_Goal of the exercise_: Write every entry out again, exactly as given.
________________________
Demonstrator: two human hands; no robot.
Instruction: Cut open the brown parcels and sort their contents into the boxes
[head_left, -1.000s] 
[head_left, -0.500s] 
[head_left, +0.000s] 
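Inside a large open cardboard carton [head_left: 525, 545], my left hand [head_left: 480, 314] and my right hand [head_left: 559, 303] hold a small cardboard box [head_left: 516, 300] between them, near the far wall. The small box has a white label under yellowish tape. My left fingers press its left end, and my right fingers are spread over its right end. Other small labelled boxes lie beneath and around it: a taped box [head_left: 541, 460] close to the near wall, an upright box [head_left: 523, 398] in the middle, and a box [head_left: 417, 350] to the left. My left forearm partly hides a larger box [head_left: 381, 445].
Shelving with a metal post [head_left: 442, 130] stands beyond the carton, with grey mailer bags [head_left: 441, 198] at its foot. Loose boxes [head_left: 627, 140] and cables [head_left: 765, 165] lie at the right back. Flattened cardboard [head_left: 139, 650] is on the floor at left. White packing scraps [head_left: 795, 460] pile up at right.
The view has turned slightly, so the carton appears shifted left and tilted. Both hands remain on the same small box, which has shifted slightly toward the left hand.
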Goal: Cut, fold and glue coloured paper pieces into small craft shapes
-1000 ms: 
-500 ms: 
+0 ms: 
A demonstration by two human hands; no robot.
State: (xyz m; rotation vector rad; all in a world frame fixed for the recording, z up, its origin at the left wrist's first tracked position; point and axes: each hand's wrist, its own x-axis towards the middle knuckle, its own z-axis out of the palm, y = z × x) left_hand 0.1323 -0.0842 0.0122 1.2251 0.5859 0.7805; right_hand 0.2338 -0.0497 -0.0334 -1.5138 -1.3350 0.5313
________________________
_Task result_:
Demonstrator: two human hands; no robot.
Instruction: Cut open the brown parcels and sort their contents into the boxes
[head_left, -1.000s] 
[head_left, -0.500s] 
[head_left, +0.000s] 
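Inside a large open cardboard carton [head_left: 525, 545], my left hand [head_left: 480, 314] and my right hand [head_left: 559, 303] hold a small cardboard box [head_left: 516, 300] between them, near the far wall. The small box has a white label under yellowish tape. My left fingers press its left end, and my right fingers are spread over its right end. Other small labelled boxes lie beneath and around it: a taped box [head_left: 541, 460] close to the near wall, an upright box [head_left: 523, 398] in the middle, and a box [head_left: 417, 350] to the left. My left forearm partly hides a larger box [head_left: 381, 445].
Shelving with a metal post [head_left: 442, 130] stands beyond the carton, with grey mailer bags [head_left: 441, 198] at its foot. Loose boxes [head_left: 627, 140] and cables [head_left: 765, 165] lie at the right back. Flattened cardboard [head_left: 139, 650] is on the floor at left. White packing scraps [head_left: 795, 460] pile up at right.
The view has turned slightly, so the carton appears shifted left and tilted. Both hands remain on the same small box, which has shifted slightly toward the left hand.
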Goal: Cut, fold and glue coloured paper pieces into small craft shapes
-1000 ms: 
-500 ms: 
+0 ms: 
A demonstration by two human hands; no robot.
State: (xyz m; rotation vector rad; all in a world frame fixed for the recording, z up, its origin at the left wrist's first tracked position; point and axes: each hand's wrist, its own x-axis towards the middle knuckle, its own z-axis out of the palm, y = z × x) left_hand 0.1323 -0.0842 0.0122 1.2251 0.5859 0.7805; right_hand 0.2338 -0.0497 -0.0334 -1.5138 -1.3350 0.5313

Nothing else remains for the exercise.